Rooms are triples, doubles or singles with individual bathrooms all allegedly with hot showers and DSTV. Nice, secure courtyard with fruit trees. MasterCard and Visa accepted; free Wi-Fi and airport shuttle - just. From 175 birr for a single room.
Brana Hotel, on main highway from Shire to Axum Airport, eastern fringe. This is one of the three most luxurious and modern hotels in town and everything works, unusual for Ethiopia.
Rooms are large and both luxuriously and comprehensively furnished with rooms on the first floor above the ground having a balcony with a good view of the surrounding mountains. Restaurant with excellent salads, a large bar, and a friendly and helpful manager.
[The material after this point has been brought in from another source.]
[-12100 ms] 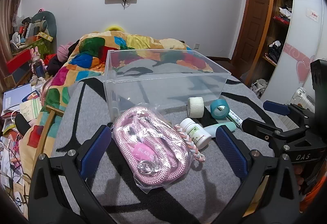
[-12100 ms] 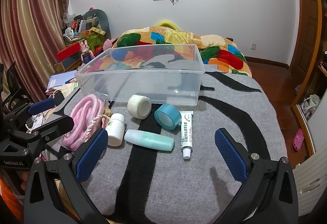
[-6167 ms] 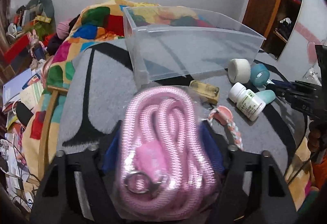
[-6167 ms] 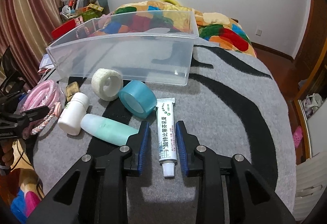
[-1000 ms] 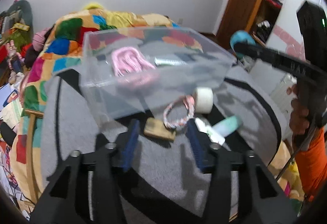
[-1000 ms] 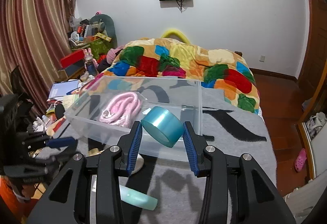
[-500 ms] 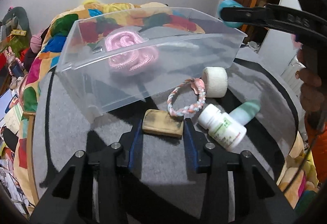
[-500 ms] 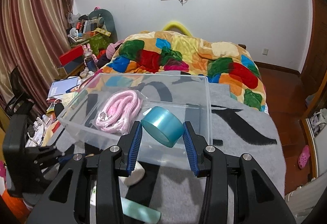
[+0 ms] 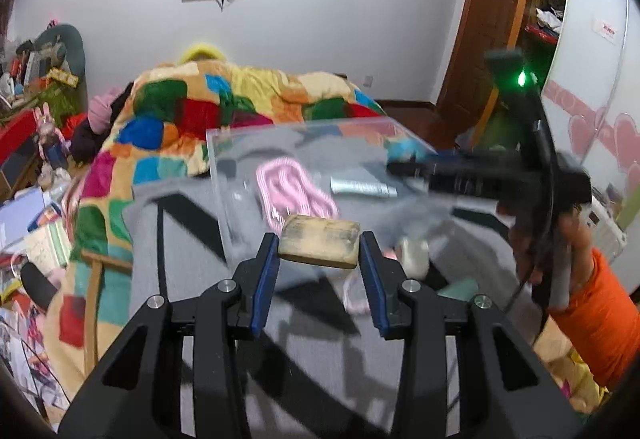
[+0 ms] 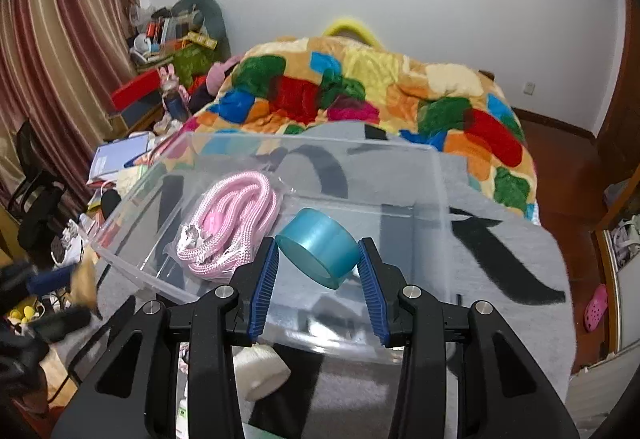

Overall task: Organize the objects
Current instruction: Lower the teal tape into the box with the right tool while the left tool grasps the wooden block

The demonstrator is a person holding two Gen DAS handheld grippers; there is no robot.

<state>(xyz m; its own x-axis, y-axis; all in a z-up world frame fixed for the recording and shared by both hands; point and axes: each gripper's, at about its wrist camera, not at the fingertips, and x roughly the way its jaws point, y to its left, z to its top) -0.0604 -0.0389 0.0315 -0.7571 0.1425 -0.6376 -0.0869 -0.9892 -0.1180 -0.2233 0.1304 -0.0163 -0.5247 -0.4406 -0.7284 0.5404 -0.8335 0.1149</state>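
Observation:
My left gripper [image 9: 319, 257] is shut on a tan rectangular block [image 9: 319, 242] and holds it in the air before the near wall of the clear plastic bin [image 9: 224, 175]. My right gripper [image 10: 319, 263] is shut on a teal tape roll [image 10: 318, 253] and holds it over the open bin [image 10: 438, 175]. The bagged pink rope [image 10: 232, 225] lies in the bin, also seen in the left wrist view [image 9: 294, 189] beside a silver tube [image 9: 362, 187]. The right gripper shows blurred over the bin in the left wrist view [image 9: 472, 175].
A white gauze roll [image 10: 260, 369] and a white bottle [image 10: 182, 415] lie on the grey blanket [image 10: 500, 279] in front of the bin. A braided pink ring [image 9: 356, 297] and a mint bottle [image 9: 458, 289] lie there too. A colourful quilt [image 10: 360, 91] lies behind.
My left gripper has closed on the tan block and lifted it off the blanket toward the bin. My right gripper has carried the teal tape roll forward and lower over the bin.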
Rooms are triples, doubles, twins or singles with large en suite bathrooms, all with hot showers and 20 of the 28 rooms have hip baths. 13 channels of satellite TV including BBC World, Al Jazeera and 4 movie channels. Secure courtyard with car-parking for 12 vehicles.
Conference room caters for parties of up to 300 with overhead projector and whiteboard, etc. Standby 26 kW generator. MasterCard and Visa accepted; free Wi-Fi and airport shuttle . From 900 birr for a single room.
Sabean International Hotel
Kaleb Hotel, from 120 birr for a single. The rooms are fine but the place is fairly noisy as there are discotheques nearby. The food is not worth mentioning.
Yeha Hotel, government owned hotel overlooking the Northern Stele field from US$55. Good restaurant with mediocre service. Excellent view from terrace.